Copy all entries without alteration and skip the pictures they hold.
RECORDED INFORMATION Start Marker
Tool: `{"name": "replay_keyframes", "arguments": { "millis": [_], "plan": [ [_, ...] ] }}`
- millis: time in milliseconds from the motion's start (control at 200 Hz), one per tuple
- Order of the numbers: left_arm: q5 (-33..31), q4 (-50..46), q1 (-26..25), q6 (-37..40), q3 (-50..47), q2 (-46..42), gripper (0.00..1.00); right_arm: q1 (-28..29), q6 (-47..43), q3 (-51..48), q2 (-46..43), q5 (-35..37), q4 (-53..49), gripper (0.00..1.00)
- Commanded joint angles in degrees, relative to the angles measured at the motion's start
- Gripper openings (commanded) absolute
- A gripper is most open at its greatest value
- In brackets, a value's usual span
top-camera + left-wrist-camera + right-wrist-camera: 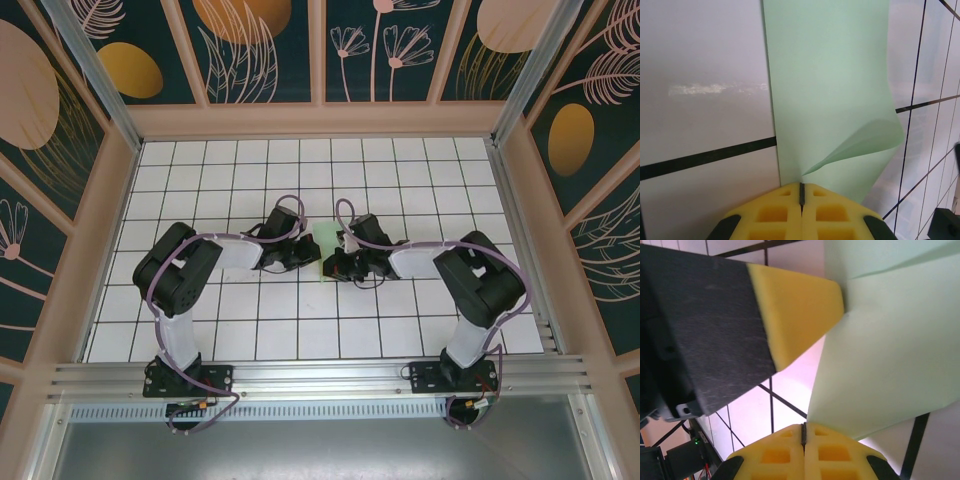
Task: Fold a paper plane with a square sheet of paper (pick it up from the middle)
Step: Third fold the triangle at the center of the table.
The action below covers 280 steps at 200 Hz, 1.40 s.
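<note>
The pale green sheet of paper (pixel 328 243) lies folded into a narrower strip on the white grid table, between the two grippers at the centre. In the left wrist view the paper (pixel 830 90) stretches away from my left gripper (pixel 801 186), whose yellow pads are shut with their tips at its near edge; a loose flap (pixel 865 140) curls up on the right. In the right wrist view my right gripper (pixel 803 426) is shut, its tips touching a corner of the paper (pixel 890 350). The left gripper's yellow finger (pixel 795 305) rests on the paper's far edge. From above, the left gripper (pixel 314 259) and right gripper (pixel 332 264) nearly touch.
The white tiled table (pixel 300 330) is boxed in by pale wooden-framed walls (pixel 320 118) at the back and both sides. An aluminium rail (pixel 320 375) carries both arm bases along the near edge. Purple cables loop over each arm.
</note>
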Motion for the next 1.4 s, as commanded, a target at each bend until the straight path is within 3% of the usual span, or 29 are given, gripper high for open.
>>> {"name": "replay_keyframes", "arguments": {
  "millis": [0, 575, 886, 1216, 1396],
  "plan": [
    [-5.0, -4.2, -0.3, -0.6, -2.2, 1.4, 0.0, 0.6, -1.2, -0.5, 1.1, -0.8, 0.8, 0.0],
    [-6.3, -4.2, -0.3, -1.2, -2.6, 1.2, 0.0, 0.6, -3.1, -0.2, 3.9, 0.4, -2.5, 0.0],
    [-6.3, -4.0, -0.3, -1.4, -2.6, 1.2, 0.0, 2.6, -2.1, -0.6, -0.2, 0.6, -1.8, 0.0],
    [-6.3, -3.8, -0.3, -1.4, -2.9, 1.0, 0.0, 3.2, -1.7, 0.1, 4.2, 2.6, -4.1, 0.0],
    [-6.5, -4.0, -0.3, -1.2, -2.9, 0.8, 0.0, 2.4, -1.3, 1.3, -2.6, 3.3, -2.7, 0.0]
  ]
}}
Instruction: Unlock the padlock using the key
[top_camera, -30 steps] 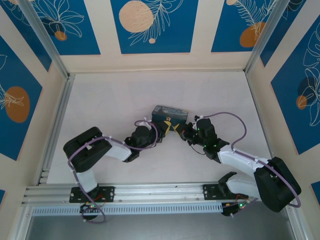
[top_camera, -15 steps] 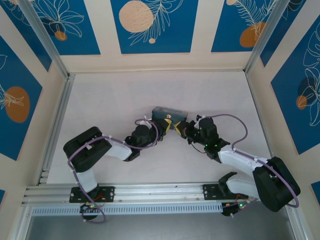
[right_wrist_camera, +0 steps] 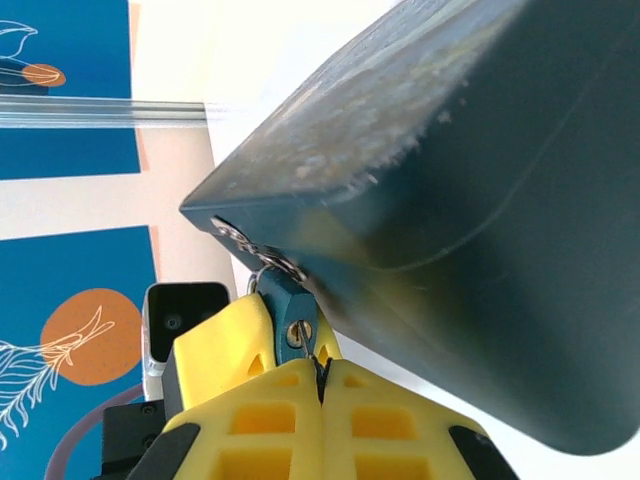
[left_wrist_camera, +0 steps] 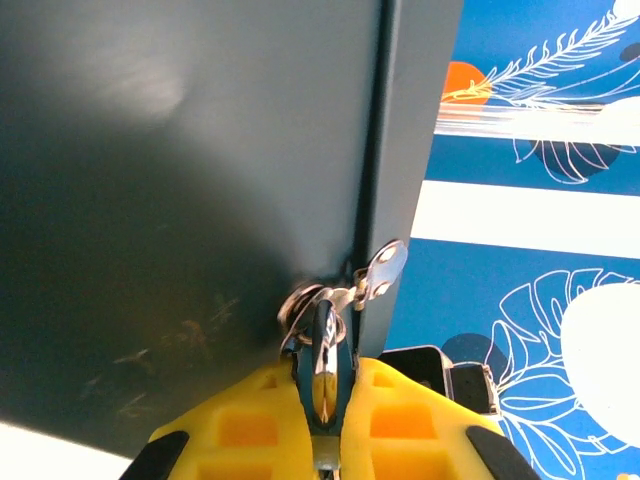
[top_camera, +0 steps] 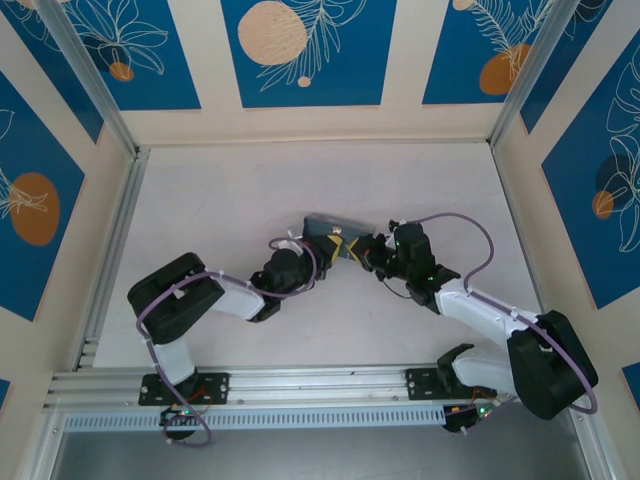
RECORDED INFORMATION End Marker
EXERCISE RESPONSE ▸
Tool: `{"name": "replay_keyframes", "arguments": { "millis": [_], "plan": [ [_, ...] ] }}`
- millis: time in milliseconds from the motion's start (control at 200 Hz), one per tuple
- Order of the numbers: left_arm: q5 (-33..31), q4 (-50..46), q1 (-26..25), q6 (-37..40), q3 (-50..47), q2 (-46..42), gripper (0.00..1.00); right_arm: q1 (-28..29), q6 (-47..43), q3 (-51..48), q2 (-46..43), q5 (-35..37), q4 (-53..49), gripper (0.00..1.00)
- Commanded joint angles in degrees, relative to the angles measured at the motion's start
- Gripper openings (commanded) absolute
- A gripper is most open at its greatest value
- In brackets, a value's usual span
top-camera + left-wrist-camera + right-wrist-camera: 
Task: Fold a paper plane with a square sheet of paper (pick it up from the middle)
Step: Third fold the triangle at the center of the table.
The action below covers 280 steps at 200 Hz, 1.40 s.
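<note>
The pale green sheet of paper (pixel 328 243) lies folded into a narrower strip on the white grid table, between the two grippers at the centre. In the left wrist view the paper (pixel 830 90) stretches away from my left gripper (pixel 801 186), whose yellow pads are shut with their tips at its near edge; a loose flap (pixel 865 140) curls up on the right. In the right wrist view my right gripper (pixel 803 426) is shut, its tips touching a corner of the paper (pixel 890 350). The left gripper's yellow finger (pixel 795 305) rests on the paper's far edge. From above, the left gripper (pixel 314 259) and right gripper (pixel 332 264) nearly touch.
The white tiled table (pixel 300 330) is boxed in by pale wooden-framed walls (pixel 320 118) at the back and both sides. An aluminium rail (pixel 320 375) carries both arm bases along the near edge. Purple cables loop over each arm.
</note>
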Motion for the next 1.4 s, as commanded, a target at each bend until the straight path is within 3% of the usual span, or 29 are given, gripper high for open.
>>> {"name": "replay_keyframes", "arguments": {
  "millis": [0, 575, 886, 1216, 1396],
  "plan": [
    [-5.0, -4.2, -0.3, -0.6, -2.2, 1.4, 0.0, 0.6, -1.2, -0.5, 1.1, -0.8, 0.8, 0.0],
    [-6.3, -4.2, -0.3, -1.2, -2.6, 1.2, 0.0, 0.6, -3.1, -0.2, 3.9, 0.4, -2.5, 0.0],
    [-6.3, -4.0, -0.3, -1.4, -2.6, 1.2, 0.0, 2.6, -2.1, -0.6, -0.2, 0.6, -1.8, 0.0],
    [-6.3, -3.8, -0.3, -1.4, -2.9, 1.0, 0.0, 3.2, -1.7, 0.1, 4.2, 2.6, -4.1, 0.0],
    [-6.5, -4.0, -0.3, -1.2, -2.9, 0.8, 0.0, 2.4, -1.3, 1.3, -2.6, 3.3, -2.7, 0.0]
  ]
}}
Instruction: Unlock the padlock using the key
[top_camera, -30 steps] 
[top_camera, -15 steps] 
[right_wrist_camera, +0 steps] 
[left_wrist_camera, +0 steps] 
[top_camera, +0 steps] 

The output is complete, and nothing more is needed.